ALPHABET INC-CL C (NASDAQ:GOOG) stands out as an affordable growth stock based on our screening criteria. The company combines strong growth potential with solid profitability and financial health, all while maintaining a reasonable valuation.
Growth Prospects
Past Growth: GOOG has demonstrated impressive growth, with Earnings Per Share (EPS) increasing by 29.29% over the past year and averaging 25.25% growth in recent years. Revenue has also expanded by 13.07% annually.
Future Expectations: Analysts project continued growth, with EPS expected to rise by 15.78% and revenue by 10.45% annually in the coming years.
Valuation Assessment
P/E Ratio: At 21.42, GOOG’s P/E ratio is below the industry average of 27.90 and the S&P 500 average of 27.45, suggesting a reasonable valuation.
Forward P/E: The forward P/E of 17.22 indicates a more attractive valuation compared to both the broader market and industry peers.
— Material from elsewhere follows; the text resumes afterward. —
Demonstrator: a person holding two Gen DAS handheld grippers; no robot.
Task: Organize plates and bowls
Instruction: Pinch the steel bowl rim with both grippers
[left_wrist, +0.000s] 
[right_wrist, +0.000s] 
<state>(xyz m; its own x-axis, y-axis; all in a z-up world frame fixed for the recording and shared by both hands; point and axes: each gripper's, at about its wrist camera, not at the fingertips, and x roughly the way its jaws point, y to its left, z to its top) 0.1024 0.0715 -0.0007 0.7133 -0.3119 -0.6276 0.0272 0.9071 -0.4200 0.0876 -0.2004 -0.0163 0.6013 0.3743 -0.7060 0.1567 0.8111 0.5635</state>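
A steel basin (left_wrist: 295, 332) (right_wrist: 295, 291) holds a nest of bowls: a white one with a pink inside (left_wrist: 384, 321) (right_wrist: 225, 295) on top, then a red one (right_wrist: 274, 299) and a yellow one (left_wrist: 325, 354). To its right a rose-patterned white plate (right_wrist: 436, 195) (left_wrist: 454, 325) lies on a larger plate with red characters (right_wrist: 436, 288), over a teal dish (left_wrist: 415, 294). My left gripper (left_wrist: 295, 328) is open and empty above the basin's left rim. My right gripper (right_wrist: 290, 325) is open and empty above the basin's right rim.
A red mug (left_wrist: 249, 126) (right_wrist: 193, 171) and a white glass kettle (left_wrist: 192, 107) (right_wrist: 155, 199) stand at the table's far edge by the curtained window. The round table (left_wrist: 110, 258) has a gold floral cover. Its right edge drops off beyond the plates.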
PEG Ratio: The low PEG ratio, which accounts for growth, reinforces the stock’s appeal as reasonably priced relative to its earnings expansion.
Profitability & Financial Health
Profitability: GOOG earns a high 9/10 rating in this category, with strong margins—30.86% profit margin and 33.15% operating margin—placing it among the top performers in its industry.
Financial Health: With an 8/10 health rating, the company maintains a solid balance sheet, low debt levels, and strong cash flow generation.